• [Exercise data]
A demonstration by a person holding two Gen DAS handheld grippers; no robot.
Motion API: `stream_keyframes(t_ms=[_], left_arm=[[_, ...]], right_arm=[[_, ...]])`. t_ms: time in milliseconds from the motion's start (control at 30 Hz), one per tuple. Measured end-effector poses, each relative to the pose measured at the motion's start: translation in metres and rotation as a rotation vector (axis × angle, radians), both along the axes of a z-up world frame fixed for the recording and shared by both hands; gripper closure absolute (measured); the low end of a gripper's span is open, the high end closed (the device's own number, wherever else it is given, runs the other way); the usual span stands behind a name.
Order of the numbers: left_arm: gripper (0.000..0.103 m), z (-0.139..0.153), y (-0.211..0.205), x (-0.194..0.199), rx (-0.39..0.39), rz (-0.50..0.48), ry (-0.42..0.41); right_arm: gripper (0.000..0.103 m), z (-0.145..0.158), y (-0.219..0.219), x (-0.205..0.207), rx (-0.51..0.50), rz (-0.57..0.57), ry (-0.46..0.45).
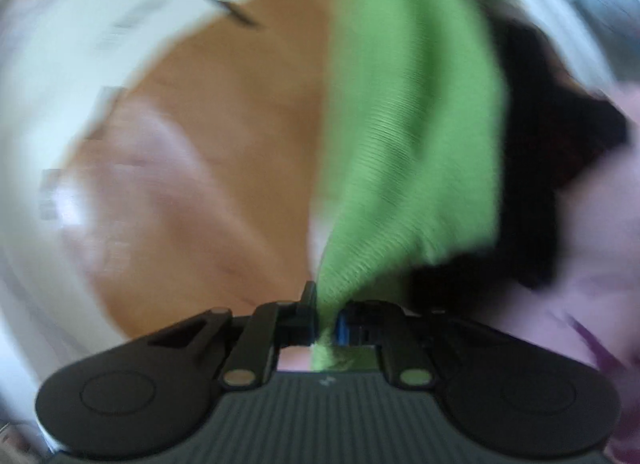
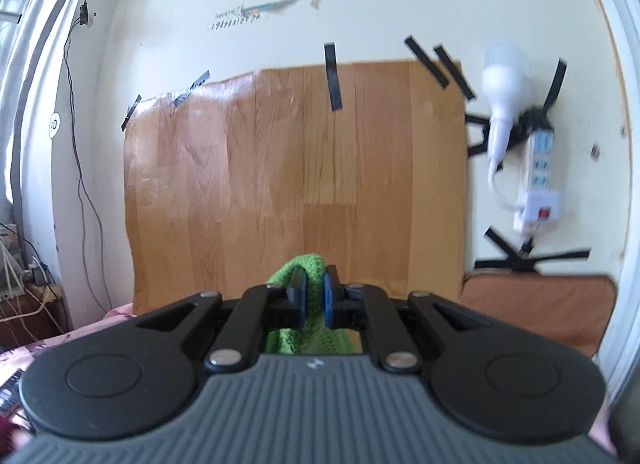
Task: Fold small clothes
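Observation:
A green ribbed knit garment (image 1: 408,136) hangs stretched away from my left gripper (image 1: 326,314), which is shut on one edge of it; the left wrist view is motion-blurred. My right gripper (image 2: 314,296) is shut on another bunched part of the same green garment (image 2: 308,264), held up facing a wall. A black garment (image 1: 552,168) lies behind the green one on a pink surface (image 1: 592,248).
A wood-pattern sheet (image 2: 296,176) is taped to the cream wall (image 2: 360,0). A white lamp (image 2: 506,84) and a power strip (image 2: 538,180) are fixed on the wall at the right. A brown cushion (image 2: 536,304) sits below them. Cables (image 2: 80,168) hang at the left.

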State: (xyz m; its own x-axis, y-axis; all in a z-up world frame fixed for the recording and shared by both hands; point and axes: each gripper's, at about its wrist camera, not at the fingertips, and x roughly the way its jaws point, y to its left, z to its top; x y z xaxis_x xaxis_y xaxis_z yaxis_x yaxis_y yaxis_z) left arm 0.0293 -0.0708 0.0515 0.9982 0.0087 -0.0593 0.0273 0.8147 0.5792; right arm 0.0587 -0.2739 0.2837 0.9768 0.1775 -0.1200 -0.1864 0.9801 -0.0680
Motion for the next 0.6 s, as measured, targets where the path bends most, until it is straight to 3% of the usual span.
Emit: stream_keyframes(t_ms=[133,333,500,600], left_arm=[[0.094,0.08,0.047,-0.025,-0.183,0.056,-0.159],[0.095,0.187,0.066,-0.094,-0.315,0.012,-0.391],[0.094,0.253,0.066,-0.128,-0.345,-0.035,-0.5],[0.094,0.275,0.064,-0.121,-0.332,-0.047,-0.478]], right_arm=[[0.092,0.018,-0.006,-0.018,0.013,-0.001,-0.062],[0.092,0.069,-0.001,-0.067,0.045,0.063,-0.228],[0.092,0.119,-0.001,-0.101,0.077,0.1,-0.295],[0.092,0.132,-0.002,-0.102,0.099,0.11,-0.281]])
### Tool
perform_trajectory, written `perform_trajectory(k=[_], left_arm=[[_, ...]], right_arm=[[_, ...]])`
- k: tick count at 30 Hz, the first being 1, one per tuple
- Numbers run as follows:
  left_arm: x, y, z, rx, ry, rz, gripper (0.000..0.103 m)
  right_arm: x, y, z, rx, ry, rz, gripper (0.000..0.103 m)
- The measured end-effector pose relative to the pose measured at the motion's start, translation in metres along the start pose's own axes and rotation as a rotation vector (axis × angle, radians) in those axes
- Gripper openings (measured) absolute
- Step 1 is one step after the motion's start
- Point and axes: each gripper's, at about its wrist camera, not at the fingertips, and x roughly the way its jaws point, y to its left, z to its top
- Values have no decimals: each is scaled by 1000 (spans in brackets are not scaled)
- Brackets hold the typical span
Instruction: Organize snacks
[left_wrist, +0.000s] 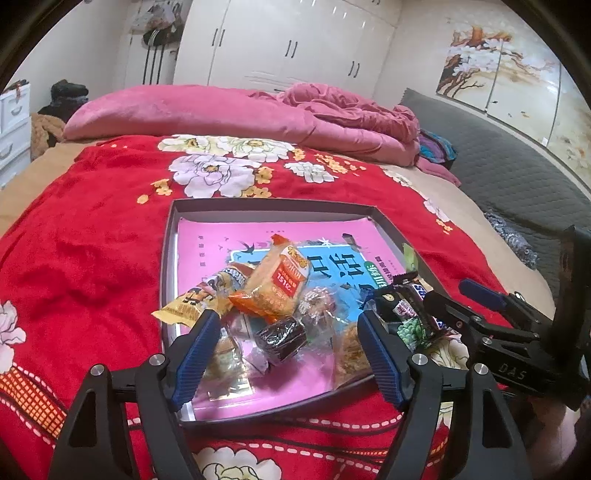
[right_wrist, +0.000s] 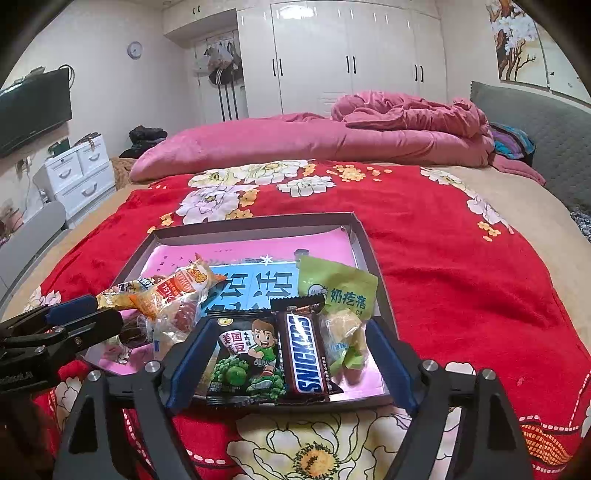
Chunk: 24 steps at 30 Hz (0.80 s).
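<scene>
a: both grippers spread wide, nothing held. left gripper (left_wrist: 288, 354) low over the near left part of the tray (left_wrist: 168, 258), right gripper (right_wrist: 288, 365) low over the near right part.

b: snacks all inside the tray, on the pink paper lining, tray resting on the red flowered blanket (left_wrist: 92, 221). split into two clusters?

a: roughly. left cluster heaped: one orange cracker pack (left_wrist: 275, 280) on top, one yellow wrapped bar (left_wrist: 201, 297) poking over the left rim, one dark wrapped square (left_wrist: 282, 338) just ahead, between the left fingers. clear-wrapped pieces underneath, count hard to tell.

b: right cluster?

a: flatter, side by side. one green pea pack (right_wrist: 245, 360), one chocolate bar (right_wrist: 304, 354), one clear-wrapped sweet (right_wrist: 343, 343), one light green pouch (right_wrist: 338, 290) further back.

b: relation that matters for a next pick?

a: chocolate bar lying straight ahead between the right fingers, long axis pointing away from the gripper, roughly parallel to the fingers. pea pack touching it on the left, slightly overlapped. right gripper nearer by far; left one well to the side.

b: so, probably a grasp across the short width, no turn of the wrist needed.

a: likely. risk judged: pea pack caught along with it, being so close. dark square for the left side similar, though tilted and slippery-looking in its wrap.
</scene>
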Motion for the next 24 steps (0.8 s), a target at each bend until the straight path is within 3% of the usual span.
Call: perform_trajectory(k=[13,24], left_arm=[[-8,-4,-9,5,20,31,78],[-27,-15,-25,-21,53,61,78]], right_arm=[[-14,2,1,-15,-21,-1,84],[-43,3,-9,-14,-28,30,94]])
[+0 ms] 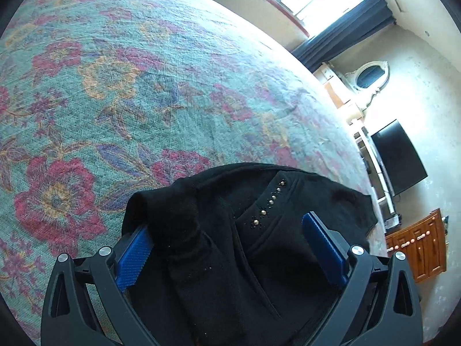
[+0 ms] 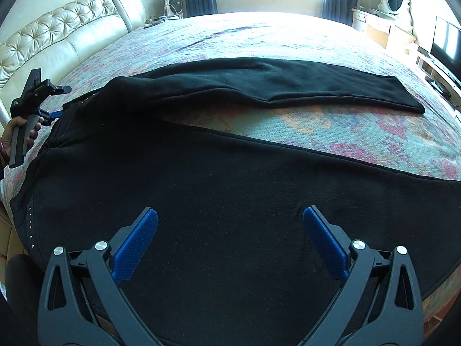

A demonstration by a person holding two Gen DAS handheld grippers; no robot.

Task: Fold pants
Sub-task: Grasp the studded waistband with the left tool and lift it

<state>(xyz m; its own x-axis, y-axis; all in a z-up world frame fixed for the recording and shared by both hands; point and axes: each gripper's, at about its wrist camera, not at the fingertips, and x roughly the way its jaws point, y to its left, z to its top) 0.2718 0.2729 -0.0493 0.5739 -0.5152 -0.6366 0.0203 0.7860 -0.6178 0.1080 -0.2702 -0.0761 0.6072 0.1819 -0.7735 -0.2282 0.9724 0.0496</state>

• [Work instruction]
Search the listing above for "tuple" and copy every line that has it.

• [Task answer]
Motion API: `stream_keyframes(t_ms=[_], left_arm=[[_, ...]], right_arm=[[_, ...]])`. t_ms: time in milliseconds from the motion's start (control at 30 Hz), one per tuple. Measured end-effector poses, each relative to the pose measured at the motion's start: translation in metres and rotation as a rotation vector (axis × angle, radians), both along the axes of a z-up world frame fixed for the recording and shared by both hands; gripper closure absolute (measured); the low end of a gripper's span is open, the high end closed (the device's own number, wherever else it is given, runs the other way); the usual span stands behind a name.
- k: tick count at 30 Hz, the first being 1, one per tuple

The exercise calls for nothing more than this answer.